Les amphétamines, méthamphétamine synthétique (Crystal Met) ou MDMA (ecstasy) ont des effets similaires à la cocaïne mais plus prolongés, leur durée de vie étant plus longue. L’ecstasy augmente la PA et la FC, provoque une dysfonction cardiaque et des arythmies avec, au niveau vasculaire, une vaso­constriction et un risque de thrombose. « Une étude américaine montre une augmentation importante des hospitalisations pour IC liées à la méthamphétamine de 2002 à 2014. Les cardio­myopathies associées à la MDMA se développent dans la moitié des cas dans les 5 ans après le début de l’addiction mais 18 % surviennent dans l’année qui suit », prévient le Pr Franck Boccara (hôpital Saint-Antoine, Paris). Elles se caractérisent par une FEVG plus basse, une dilatation du ventricule droit plus fréquente et souvent sévère.

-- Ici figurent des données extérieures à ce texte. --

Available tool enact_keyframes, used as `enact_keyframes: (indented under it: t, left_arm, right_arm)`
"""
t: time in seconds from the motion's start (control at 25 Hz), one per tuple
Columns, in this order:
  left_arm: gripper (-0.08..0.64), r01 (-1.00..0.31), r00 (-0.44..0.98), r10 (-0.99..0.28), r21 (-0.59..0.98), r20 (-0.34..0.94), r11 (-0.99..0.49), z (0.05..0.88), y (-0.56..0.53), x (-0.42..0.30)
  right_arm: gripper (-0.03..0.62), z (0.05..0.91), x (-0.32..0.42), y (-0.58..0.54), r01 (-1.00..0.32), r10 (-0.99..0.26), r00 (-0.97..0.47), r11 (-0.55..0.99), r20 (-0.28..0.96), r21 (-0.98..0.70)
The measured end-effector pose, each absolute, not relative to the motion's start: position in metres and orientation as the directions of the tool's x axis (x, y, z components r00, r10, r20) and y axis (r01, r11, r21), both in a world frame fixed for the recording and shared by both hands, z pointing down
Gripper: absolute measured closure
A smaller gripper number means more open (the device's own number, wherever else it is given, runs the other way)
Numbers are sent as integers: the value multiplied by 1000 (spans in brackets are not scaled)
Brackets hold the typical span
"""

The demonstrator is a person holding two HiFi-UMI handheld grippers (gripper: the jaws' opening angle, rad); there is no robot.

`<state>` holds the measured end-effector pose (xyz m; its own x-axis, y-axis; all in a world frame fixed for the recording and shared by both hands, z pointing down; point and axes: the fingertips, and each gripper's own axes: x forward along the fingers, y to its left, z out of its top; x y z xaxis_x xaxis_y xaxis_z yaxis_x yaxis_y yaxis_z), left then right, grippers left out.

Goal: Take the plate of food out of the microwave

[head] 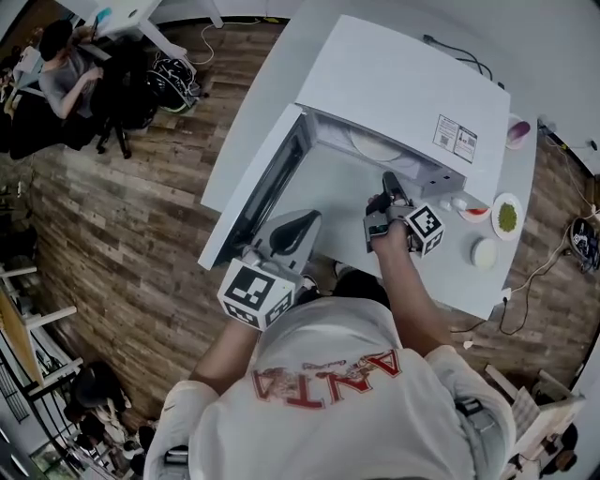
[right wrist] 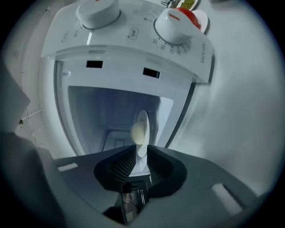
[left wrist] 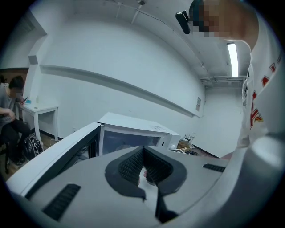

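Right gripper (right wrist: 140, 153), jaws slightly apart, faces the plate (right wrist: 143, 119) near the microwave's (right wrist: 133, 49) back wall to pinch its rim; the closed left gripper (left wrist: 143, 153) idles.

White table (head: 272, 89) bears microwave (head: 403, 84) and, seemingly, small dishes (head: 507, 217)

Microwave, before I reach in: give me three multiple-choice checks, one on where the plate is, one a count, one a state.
1. Where is the plate?
A. on the table
B. inside the microwave
C. on top of the microwave

2. How many knobs are on the microwave's front?
A. one
B. two
C. four

3. The door is:
A. open
B. shut
C. missing

Answers:
1 B: the plate stands in the cavity, ahead of the right tongs.
2 B: the right gripper view shows two round knobs side by side.
3 A: in the head view the door swings out beside the opening.
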<state>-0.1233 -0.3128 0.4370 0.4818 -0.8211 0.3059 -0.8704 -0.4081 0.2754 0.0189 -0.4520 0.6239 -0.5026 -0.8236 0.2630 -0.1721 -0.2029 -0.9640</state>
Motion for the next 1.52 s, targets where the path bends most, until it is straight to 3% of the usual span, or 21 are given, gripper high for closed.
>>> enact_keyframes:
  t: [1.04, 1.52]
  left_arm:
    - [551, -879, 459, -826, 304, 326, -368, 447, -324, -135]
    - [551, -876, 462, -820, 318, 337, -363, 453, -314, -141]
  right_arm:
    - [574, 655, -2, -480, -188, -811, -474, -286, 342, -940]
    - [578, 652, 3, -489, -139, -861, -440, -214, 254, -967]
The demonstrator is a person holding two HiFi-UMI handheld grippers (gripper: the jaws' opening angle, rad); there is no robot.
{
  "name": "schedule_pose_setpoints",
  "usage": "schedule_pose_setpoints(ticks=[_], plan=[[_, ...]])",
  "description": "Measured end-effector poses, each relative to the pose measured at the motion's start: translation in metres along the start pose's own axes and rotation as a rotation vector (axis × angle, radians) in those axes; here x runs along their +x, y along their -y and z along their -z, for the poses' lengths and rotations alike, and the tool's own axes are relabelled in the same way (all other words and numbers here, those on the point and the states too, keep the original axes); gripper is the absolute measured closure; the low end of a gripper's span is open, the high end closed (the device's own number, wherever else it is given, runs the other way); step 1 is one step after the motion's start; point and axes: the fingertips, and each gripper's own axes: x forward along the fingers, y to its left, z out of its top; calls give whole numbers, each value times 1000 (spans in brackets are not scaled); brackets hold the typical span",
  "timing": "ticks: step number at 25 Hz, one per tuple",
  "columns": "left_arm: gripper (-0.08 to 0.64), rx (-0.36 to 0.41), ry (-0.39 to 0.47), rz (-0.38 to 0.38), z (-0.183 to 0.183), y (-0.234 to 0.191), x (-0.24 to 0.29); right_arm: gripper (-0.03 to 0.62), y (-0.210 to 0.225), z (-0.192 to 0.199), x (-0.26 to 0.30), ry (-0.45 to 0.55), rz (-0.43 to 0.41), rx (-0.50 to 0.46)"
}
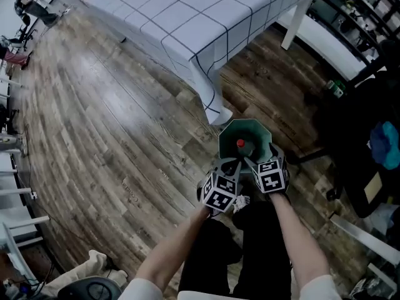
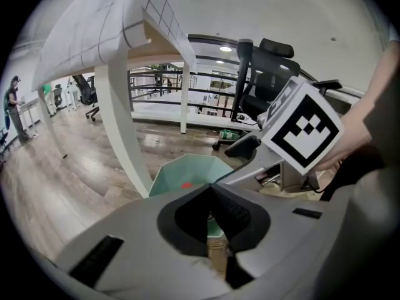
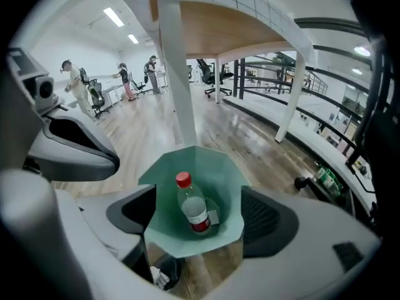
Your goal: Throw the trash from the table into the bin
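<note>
A green paper bin (image 1: 245, 136) stands on the wooden floor by the table's leg. Inside it lies a clear plastic bottle (image 3: 192, 206) with a red cap (image 1: 240, 144) and a red label. Both grippers hang just above the bin's near rim. My right gripper (image 3: 197, 212) is open wide, its pads standing either side of the bin's mouth, and the bottle lies below them, apart from both. My left gripper (image 2: 211, 192) is shut with its tips together and nothing held; beyond it the bin (image 2: 187, 175) shows. The right gripper's marker cube (image 2: 303, 127) sits close on its right.
A table with a white checked cloth (image 1: 206, 17) stands beyond the bin, its white leg (image 2: 122, 117) right beside the bin. A black office chair (image 2: 265, 67) and green bottles (image 3: 325, 180) on the floor are to the right. People stand far off at the left.
</note>
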Motion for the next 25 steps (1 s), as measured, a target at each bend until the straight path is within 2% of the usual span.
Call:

Une étude dédiée aux addictions en Usic

Consciente des implications des addictions sur les complications CV, la SFC a lancé une étude de cohorte prospective (Addicto-Usic) qui a inclus en avril 2021 plus de 2 000 patients hospitalisés en Usic (unité de soins intensifs cardiologiques) dans 40 centres, avec recueil des éléments cardiologiques cliniques et paracliniques ainsi que des données addictologiques sur l’utilisation de substances psychoactives (drogues mais aussi médicaments, alcool et tabac). Une attention particulière était apportée à leurs associations, des phénomènes synergiques entre ces drogues n’étant pas rares. « Ce sera la première grande étude au monde à évaluer l’épidémiologie des addictions en Usic, la présentation clinique, les données de l’ECG et de l’angiographie ainsi que le pronostic de ces évènements CV en rapport avec une consommation de substances, avec un suivi à 6 mois et à 1 an », se félicite le Dr Pezel (co-investigateur principal de l’étude).